Después de los edificios inteligentes, se han puesto de moda las ciudades listas o smart cities. En principio todos estamos de acuerdo en preferir una ciudad lista a una tonta. Como dijo nuestro exalcalde Joan Clos en la pasada Smart City Expo organizada por la Feria de Barcelona, nadie quiere una «stupid city». Pero la cuestión, y no es baladí, es qué consideramos inteligente. Si nos atenemos a que la mayoría de los autoproclamados edificios inteligentes son un desastre y una engañifa, la cuestión se complica.

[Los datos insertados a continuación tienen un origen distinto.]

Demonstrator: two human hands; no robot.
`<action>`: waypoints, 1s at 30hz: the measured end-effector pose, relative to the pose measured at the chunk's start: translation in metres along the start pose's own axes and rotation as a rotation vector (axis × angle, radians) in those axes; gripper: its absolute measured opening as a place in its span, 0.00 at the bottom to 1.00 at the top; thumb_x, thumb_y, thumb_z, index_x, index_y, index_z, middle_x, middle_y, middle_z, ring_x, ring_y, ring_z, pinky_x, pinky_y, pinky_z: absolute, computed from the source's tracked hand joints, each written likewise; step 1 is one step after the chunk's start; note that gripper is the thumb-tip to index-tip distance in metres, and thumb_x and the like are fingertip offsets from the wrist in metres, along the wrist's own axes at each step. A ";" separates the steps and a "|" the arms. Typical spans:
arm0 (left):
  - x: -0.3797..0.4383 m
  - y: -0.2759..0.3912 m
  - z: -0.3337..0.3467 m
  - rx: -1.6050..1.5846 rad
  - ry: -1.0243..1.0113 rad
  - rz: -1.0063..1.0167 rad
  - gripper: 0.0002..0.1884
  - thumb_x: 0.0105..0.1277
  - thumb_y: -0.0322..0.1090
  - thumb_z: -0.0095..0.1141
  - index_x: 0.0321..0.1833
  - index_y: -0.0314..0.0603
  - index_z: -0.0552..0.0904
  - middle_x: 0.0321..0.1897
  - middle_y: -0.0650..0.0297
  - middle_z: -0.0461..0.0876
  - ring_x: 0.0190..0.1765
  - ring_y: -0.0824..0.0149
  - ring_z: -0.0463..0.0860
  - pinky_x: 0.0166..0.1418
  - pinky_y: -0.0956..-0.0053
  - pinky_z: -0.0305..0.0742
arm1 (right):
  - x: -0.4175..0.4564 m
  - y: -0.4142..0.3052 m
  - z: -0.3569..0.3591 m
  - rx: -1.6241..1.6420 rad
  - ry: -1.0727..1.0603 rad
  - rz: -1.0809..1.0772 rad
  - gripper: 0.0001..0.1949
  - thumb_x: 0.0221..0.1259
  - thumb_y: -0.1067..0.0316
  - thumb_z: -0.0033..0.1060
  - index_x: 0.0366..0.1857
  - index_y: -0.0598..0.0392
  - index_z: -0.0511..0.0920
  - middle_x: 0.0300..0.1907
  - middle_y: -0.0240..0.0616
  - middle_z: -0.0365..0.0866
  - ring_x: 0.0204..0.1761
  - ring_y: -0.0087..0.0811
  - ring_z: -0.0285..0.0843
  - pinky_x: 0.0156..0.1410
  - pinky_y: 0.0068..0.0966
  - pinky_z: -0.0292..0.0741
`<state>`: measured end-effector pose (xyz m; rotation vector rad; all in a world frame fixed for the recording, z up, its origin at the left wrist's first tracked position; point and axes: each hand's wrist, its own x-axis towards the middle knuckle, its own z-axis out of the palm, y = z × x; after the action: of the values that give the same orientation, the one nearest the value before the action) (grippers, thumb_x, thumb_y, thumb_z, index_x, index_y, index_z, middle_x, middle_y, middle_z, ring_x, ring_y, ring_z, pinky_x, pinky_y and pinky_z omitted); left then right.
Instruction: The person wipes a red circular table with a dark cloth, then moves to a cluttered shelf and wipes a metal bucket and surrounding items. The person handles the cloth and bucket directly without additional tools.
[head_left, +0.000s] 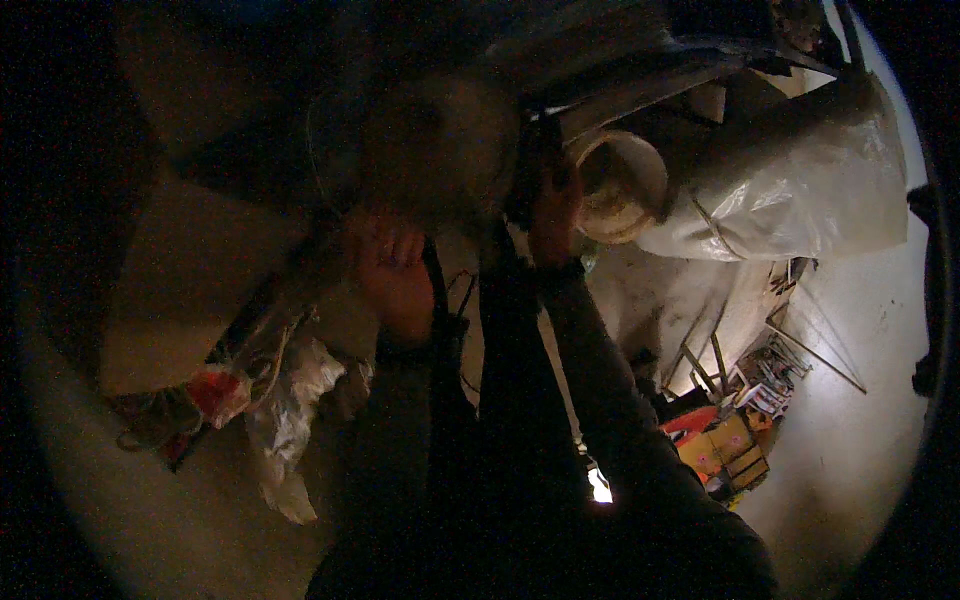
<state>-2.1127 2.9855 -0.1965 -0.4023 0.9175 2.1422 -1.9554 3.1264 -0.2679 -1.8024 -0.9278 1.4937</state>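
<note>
The picture is dark. Near the middle, my left hand (391, 274) has its fingers curled at the lower edge of a dim, pale brown object (446, 142) whose kind I cannot make out. Whether the fingers grip it is not clear. My right hand (555, 217) is further right, upright at the end of a dark sleeve, between that object and an open, round, light-coloured container (622, 187) resembling a bucket. It looks close to the container's left rim; contact cannot be told. A dark shape covers part of the fingers.
Clear plastic sheeting (795, 195) covers something bulky at the right. Below it lie thin wooden pieces (712, 356) and cardboard boxes (724, 454). Crumpled plastic (292, 435) and a red-and-white item (217, 394) are at lower left, beneath a large cardboard-like panel (195, 277).
</note>
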 end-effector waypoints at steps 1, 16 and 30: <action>0.001 0.003 0.001 0.037 0.063 0.031 0.07 0.84 0.41 0.53 0.45 0.52 0.76 0.28 0.71 0.68 0.27 0.74 0.62 0.35 0.72 0.60 | -0.002 -0.014 0.010 -0.025 -0.017 -0.008 0.25 0.77 0.63 0.62 0.72 0.63 0.72 0.66 0.45 0.81 0.64 0.40 0.79 0.70 0.36 0.76; 0.003 0.015 0.005 -0.068 0.115 -0.048 0.05 0.81 0.39 0.59 0.48 0.51 0.78 0.27 0.71 0.68 0.29 0.72 0.68 0.32 0.75 0.65 | 0.028 -0.079 0.014 -0.319 -0.377 -0.296 0.29 0.72 0.55 0.70 0.71 0.58 0.76 0.67 0.47 0.82 0.67 0.41 0.81 0.70 0.35 0.77; 0.004 0.012 0.081 0.368 0.031 -0.129 0.09 0.84 0.39 0.53 0.45 0.45 0.76 0.28 0.69 0.71 0.28 0.75 0.65 0.31 0.75 0.62 | 0.005 -0.099 -0.005 -0.089 -0.442 -0.156 0.28 0.75 0.60 0.67 0.74 0.61 0.74 0.69 0.47 0.79 0.68 0.39 0.77 0.72 0.35 0.74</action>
<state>-2.1233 3.0406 -0.1372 -0.3000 1.2398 1.8063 -1.9627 3.1868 -0.1893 -1.4403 -1.3318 1.8078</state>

Una ciudad inteligente, incluso en el caso de que verdaderamente lo fuera, no presupone tampoco una mejor ciudad. Hay gente muy brillante que da miedo. Genios sapientísimos muy malignos. Por tanto, lo que nos interesa de las smart cities es cómo pueden mejorar la vida de sus ciudadanos. El primer paso es contando con ellos, haciéndoles partícipes de todo cuanto les incumbe. Eso sí es un signo de inteligencia, y sin embargo escasea. Me refiero a que, de forma seria, la ciudad tenga los mecanismos de interacción con sus usuarios, no clientes ni consumidores ni votantes.
Si consideramos la urbe como un todo orgánico, debemos aceptar incluso sus imperfecciones y anomalías como un signo de biodiversidad inteligente. Es decir, como una realidad social natural que no se puede equiparar a un mecanismo.
Todos los ensayos de ciudades artificiales han sido un desastre a pesar de la inteligencia preclara de sus creadores y gestores. Debemos procurar una ciudad sabia, no lista ni espabilada, como suelen entender los oportunistas. Sin duda las nuevas tecnologías van a ser aliadas en este nuevo reto, pero no olvidemos, de nuevo, que la tecnología nunca ha sido neutra y que jamás la controla el ciudadano.
En este apasionante estadio en el que entramos, los principios cuentan. ¿Qué tal una living city?